2) (optional) If you wish for prototype structures or known materials to be included at the start of your search, make sure you have loaded the data into your cloud database. This was covered in an earlier tutorial.

3) Build our input yaml file (e.g. my_search.yaml). Be sure to look at the full example for best-practices.

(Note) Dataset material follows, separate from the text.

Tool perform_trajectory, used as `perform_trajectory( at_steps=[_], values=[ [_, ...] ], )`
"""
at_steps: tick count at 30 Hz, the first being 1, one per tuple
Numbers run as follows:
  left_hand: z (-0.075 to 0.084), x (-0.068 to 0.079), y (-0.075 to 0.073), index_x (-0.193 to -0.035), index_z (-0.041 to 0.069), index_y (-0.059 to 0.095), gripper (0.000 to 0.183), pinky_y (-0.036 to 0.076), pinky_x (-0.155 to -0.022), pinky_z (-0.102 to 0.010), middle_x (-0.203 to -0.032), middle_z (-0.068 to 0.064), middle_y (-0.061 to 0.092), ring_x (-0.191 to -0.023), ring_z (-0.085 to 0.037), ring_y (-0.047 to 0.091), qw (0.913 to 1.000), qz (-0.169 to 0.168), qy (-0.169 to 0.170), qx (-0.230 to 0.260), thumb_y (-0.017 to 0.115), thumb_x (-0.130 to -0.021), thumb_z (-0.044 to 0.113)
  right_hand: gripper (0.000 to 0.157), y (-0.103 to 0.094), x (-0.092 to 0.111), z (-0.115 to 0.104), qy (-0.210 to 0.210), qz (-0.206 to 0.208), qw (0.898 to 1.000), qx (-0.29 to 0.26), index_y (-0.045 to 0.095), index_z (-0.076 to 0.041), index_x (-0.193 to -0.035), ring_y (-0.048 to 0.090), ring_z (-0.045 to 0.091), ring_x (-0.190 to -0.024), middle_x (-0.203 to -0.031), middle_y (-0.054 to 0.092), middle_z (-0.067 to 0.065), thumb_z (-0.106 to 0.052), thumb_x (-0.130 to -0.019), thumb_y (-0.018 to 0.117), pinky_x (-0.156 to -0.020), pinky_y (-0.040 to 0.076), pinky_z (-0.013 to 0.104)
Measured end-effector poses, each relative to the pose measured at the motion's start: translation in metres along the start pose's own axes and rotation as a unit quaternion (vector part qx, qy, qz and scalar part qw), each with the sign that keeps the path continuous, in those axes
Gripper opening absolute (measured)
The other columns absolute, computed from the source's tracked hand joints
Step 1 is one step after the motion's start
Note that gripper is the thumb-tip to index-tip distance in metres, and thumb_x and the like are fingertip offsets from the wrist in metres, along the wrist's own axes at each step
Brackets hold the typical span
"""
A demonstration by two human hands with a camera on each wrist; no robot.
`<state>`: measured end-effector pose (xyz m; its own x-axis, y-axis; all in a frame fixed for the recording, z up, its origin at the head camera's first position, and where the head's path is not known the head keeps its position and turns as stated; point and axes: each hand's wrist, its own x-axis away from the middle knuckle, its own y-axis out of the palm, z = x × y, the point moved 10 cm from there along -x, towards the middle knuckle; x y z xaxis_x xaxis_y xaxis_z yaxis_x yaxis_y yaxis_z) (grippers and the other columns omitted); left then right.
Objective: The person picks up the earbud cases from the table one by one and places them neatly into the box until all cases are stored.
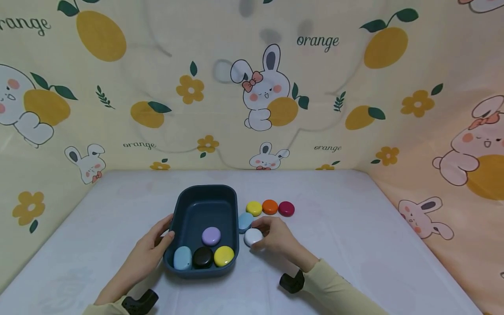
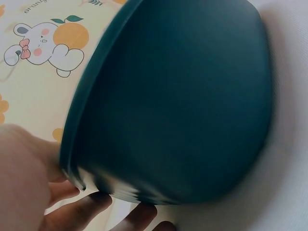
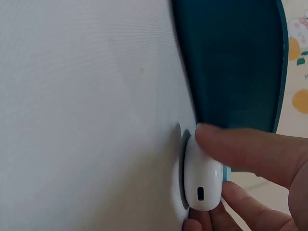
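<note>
My left hand grips the left wall of a dark blue, deep tray, its thumb near the rim and its fingers against the outer side. Inside the tray's near end sit purple, light blue, black and yellow rounded discs. Just right of the tray, my right hand pinches a white rounded disc between thumb and fingers. In the right wrist view that white disc stands edge-on, with a small dark slot in its side and a grey underside.
Behind the white disc lies another light blue disc beside the tray wall. Farther back, yellow, orange and dark red discs form a row. A white cloth covers the table; a printed curtain rises behind.
</note>
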<state>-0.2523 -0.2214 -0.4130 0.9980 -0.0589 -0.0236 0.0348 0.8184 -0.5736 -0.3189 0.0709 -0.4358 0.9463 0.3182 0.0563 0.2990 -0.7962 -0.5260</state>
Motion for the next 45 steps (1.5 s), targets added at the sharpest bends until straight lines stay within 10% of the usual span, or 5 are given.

workflow_name: structure-prediction.toolkit.fixed-composition
composition: Ca8N4F8
workflow_name: structure-prediction.toolkit.fixed-composition
composition: Ca8N4F8

subworkflow_kwargs:  # (1)
    command: mpirun -n 8 vasp_std > vasp.out  # (2)
    compress_output: true  # (3)
    # see 'simmate workflows explore' on `relaxation.vasp.staged`
    # for other optional subworkflow_kwargs

sleep_step: 300  # (4)
nsteadystate: 100  # (5)

# see 'simmate workflows explore' output for other optional inputs
  1. One of the default input parameters is subworkflow: relaxation.vasp.staged, which is used to analyze each structure. We can modify how this workflow behaves with the subworkflow_kwargs setting.
  2. The command that each relaxation step will be called with.
  3. You likely won't be reading through the output files of each calculation, and these resuklts will take up a lot of file space. This setting will convert completed calculations to zip files and help save on disk space.
  4. The status of individual structures & the writing of output files is checked on a cycle. If you know your average relaxation will take 30 minutes, then you likely don't need to check/update every 60 seconds (the default). Longer sleep steps help reduce database load.
  5. By default, nsteadystate is set to 40, which means the search will maintain 40 total calculations in the queue at all times -- regardless of the number of workers available. The number of workers (not nsteadystate) controls the number of parallel calculations. This value should only be changed if you want more than 40 calculations ran in parallel. This means >40 workers must be running. Therefore, increase this value if you desire but do NOT decrease nsteadystate.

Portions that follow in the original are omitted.